Der Häufigkeitsgipfel liegt um das 75. Lebensjahr, durch die zunehmende Nutzung der Früherkennungs-Untersuchungen werden Prostatakarzinome aber immer häufiger auch bei jüngeren Männern entdeckt. Ab dem 50. Lebensjahr steigt die Wahrscheinlichkeit, an Prostatakrebs zu erkranken, an.
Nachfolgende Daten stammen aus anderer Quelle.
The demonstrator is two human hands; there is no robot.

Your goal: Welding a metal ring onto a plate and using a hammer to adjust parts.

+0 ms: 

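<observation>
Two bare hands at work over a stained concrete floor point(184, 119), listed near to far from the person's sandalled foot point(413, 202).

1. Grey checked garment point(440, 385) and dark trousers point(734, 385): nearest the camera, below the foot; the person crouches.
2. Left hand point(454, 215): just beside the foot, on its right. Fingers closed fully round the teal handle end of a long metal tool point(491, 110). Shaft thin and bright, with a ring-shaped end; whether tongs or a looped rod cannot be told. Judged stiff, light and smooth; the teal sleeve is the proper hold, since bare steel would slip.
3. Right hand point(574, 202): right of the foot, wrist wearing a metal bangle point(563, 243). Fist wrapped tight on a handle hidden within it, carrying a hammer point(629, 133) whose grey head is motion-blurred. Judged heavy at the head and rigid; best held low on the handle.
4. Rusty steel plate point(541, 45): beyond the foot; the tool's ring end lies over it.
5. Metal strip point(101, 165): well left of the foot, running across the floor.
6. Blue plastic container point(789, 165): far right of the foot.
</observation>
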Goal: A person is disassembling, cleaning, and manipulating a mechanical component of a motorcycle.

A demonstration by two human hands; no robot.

Es gibt keine Frühzeichen für Prostatakrebs in Form von körperlichen Beschwerden, sodass nur regelmäßige ärztliche Untersuchungen die Erkrankung in einem Anfangsstadium entdecken können. Solange der Tumor klein und auf die Prostata beschränkt ist, sind die Heilungsaussichten sehr gut. Wenn bereits Schmerzen auf die Erkrankung hinweisen, kann es dagegen für eine Heilung schon zu spät sein. Die gesetzliche Früherkennungs-Untersuchung stellt die beste Möglichkeit dar, Prostatakrebs frühzeitig zu entdecken und erfolgreich zu behandeln.